* **Task brief**
Output the listing word for word, minus pictures.

* **Collected data**

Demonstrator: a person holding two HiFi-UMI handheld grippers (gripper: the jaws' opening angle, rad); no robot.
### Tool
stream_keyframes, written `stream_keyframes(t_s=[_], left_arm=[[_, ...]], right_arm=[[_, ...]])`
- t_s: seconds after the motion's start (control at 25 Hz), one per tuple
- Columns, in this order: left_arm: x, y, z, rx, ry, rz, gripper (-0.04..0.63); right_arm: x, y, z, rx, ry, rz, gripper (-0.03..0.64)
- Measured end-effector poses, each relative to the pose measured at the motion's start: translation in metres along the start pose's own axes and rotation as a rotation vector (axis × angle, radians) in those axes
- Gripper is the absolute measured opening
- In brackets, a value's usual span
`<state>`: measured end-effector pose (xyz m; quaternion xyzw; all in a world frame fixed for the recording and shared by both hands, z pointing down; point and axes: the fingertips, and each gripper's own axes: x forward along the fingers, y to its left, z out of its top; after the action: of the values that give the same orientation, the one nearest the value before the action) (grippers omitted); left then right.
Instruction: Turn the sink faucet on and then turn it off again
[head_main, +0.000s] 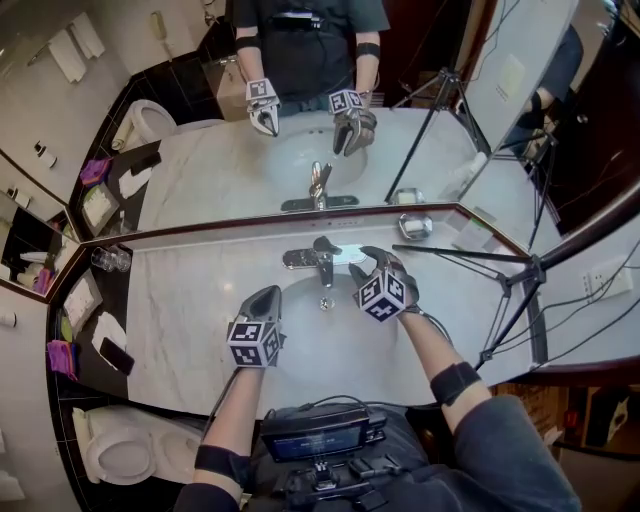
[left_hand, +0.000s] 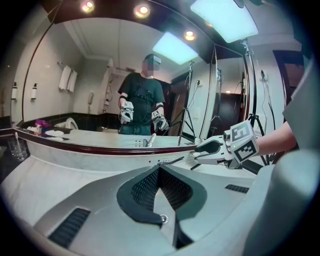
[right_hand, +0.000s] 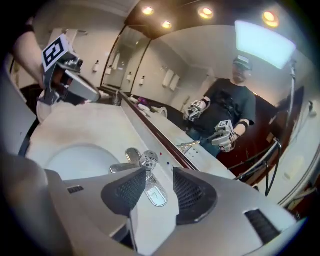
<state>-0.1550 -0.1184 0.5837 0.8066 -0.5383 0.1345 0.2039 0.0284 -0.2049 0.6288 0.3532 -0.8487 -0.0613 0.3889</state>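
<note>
A: Nearest thing, at the bottom of the head view, is a dark chest unit with a screen, strapped to the person. A forearm runs up past it on each side.

B: Left gripper?

A: Over the marble counter, at the left rim of the sink. It is well apart from the faucet. In its own view the pads meet at the tips with nothing between them.

B: Right gripper?

A: Jaws stand apart. In the head view it sits just right of the faucet, tips angled toward it. In the right gripper view the flat lever shows in the gap between the two pads, and neither pad is closed on it.

B: Faucet position?

A: At the back of the basin, just below the ledge of the mirror, with the spout reaching out over the bowl. I cannot tell whether water is running.

B: Surroundings?

A: Drinking glasses stand at the counter's far left corner. A tripod is off to the right. There is a toilet at lower left. The mirror repeats the person and both grippers.
</note>
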Motion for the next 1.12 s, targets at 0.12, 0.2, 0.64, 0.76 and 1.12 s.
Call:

* **Answer area**
Demonstrator: a person holding two HiFi-UMI handheld grippers (gripper: the jaws' opening angle, rad); no robot.
### Tool
stream_keyframes, written `stream_keyframes(t_s=[_], left_arm=[[_, ...]], right_arm=[[_, ...]])`
- t_s: seconds after the motion's start (control at 25 Hz), one per tuple
- Columns, in this order: left_arm: x, y, z, rx, ry, rz, gripper (-0.04..0.63); right_arm: x, y, z, rx, ry, rz, gripper (-0.03..0.64)
- Measured end-effector poses, each relative to the pose measured at the motion's start: translation in metres along the start pose's own axes and rotation as a rotation vector (axis × angle, radians) in those axes
- Gripper is the absolute measured opening
- In brackets, a value's usual span
`<state>`: measured end-effector pose (xyz m; quaternion xyzw; all in a world frame fixed for the recording and shared by both hands, z pointing down; point and axes: the fingertips, and each gripper's own axes: x forward along the fingers, y to its left, z out of its top; after the action: of the values that give the same orientation, the one nearest the value before the action) (grippers omitted); left then right.
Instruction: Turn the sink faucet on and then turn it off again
[head_main, +0.000s] 
[left_hand, +0.000s] 
[right_hand, +0.000s] 
<state>-0.1550 -0.1184 0.5837 0.8066 -0.5383 0.1345 0.2039 0.0284 -0.2049 0.6288 0.3532 -0.8487 -0.0613 0.3889</state>
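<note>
A: Nearest thing, at the bottom of the head view, is a dark chest unit with a screen, strapped to the person. A forearm runs up past it on each side.

B: Left gripper?

A: Over the marble counter, at the left rim of the sink. It is well apart from the faucet. In its own view the pads meet at the tips with nothing between them.

B: Right gripper?

A: Jaws stand apart. In the head view it sits just right of the faucet, tips angled toward it. In the right gripper view the flat lever shows in the gap between the two pads, and neither pad is closed on it.

B: Faucet position?

A: At the back of the basin, just below the ledge of the mirror, with the spout reaching out over the bowl. I cannot tell whether water is running.

B: Surroundings?

A: Drinking glasses stand at the counter's far left corner. A tripod is off to the right. There is a toilet at lower left. The mirror repeats the person and both grippers.
</note>
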Motion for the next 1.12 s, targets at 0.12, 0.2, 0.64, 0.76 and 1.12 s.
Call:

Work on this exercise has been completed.